The data =
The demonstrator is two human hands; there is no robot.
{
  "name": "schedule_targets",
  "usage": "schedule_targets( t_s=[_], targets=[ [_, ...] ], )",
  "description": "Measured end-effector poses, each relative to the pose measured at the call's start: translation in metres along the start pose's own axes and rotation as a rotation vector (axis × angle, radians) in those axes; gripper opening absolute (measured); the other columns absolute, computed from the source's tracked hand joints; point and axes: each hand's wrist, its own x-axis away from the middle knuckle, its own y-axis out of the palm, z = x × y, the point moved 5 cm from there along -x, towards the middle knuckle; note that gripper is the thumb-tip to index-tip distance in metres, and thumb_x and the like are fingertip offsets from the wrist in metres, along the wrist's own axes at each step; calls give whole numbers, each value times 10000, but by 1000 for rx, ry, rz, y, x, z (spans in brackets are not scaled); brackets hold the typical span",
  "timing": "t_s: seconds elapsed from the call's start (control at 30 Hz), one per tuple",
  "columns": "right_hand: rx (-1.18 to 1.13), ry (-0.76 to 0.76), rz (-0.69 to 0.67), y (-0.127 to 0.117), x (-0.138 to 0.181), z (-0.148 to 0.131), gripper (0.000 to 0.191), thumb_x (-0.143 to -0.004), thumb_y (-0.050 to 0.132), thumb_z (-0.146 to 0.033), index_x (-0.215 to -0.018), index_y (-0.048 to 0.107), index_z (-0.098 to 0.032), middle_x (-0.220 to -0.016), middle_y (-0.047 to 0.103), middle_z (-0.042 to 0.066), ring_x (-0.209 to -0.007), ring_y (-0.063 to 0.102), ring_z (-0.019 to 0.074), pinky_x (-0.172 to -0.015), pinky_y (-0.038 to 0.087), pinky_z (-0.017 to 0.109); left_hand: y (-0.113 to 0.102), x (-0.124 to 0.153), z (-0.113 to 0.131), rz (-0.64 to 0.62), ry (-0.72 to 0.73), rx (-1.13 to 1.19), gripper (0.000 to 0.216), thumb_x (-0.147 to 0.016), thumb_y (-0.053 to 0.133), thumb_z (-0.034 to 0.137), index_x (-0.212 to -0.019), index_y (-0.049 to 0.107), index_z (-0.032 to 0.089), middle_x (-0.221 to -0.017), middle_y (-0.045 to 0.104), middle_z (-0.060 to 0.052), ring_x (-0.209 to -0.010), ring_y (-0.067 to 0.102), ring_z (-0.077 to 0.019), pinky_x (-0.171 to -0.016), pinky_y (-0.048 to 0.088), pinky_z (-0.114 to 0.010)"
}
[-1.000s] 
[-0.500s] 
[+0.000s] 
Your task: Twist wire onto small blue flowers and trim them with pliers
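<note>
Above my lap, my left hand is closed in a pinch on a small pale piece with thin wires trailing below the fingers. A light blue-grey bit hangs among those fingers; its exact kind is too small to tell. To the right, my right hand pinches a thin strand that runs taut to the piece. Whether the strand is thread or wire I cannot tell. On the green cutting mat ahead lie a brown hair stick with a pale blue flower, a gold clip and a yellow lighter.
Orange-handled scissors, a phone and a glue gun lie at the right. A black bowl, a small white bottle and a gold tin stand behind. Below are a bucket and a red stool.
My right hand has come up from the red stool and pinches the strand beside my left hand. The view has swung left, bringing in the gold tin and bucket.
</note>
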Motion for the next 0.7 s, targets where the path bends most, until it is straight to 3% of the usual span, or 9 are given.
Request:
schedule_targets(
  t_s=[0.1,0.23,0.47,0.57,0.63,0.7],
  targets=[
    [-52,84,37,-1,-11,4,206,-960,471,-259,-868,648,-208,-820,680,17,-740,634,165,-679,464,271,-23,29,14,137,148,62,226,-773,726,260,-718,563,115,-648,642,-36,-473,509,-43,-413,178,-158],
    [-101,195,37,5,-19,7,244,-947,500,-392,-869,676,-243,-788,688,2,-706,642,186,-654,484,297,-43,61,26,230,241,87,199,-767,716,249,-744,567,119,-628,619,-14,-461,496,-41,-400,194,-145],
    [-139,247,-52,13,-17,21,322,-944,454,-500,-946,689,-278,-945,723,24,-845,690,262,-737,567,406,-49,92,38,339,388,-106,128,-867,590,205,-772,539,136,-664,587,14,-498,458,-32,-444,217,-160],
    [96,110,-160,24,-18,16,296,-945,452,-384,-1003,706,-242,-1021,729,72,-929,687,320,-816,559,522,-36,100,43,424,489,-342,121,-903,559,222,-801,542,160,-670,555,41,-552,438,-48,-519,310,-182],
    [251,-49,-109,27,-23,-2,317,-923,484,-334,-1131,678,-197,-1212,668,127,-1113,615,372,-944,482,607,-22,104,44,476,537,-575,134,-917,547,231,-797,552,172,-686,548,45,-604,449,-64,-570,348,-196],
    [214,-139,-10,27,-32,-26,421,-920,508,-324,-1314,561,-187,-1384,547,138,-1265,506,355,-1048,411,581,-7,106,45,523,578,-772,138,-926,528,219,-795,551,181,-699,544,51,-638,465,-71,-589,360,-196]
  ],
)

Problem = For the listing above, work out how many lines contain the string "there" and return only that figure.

Result of the exercise = 2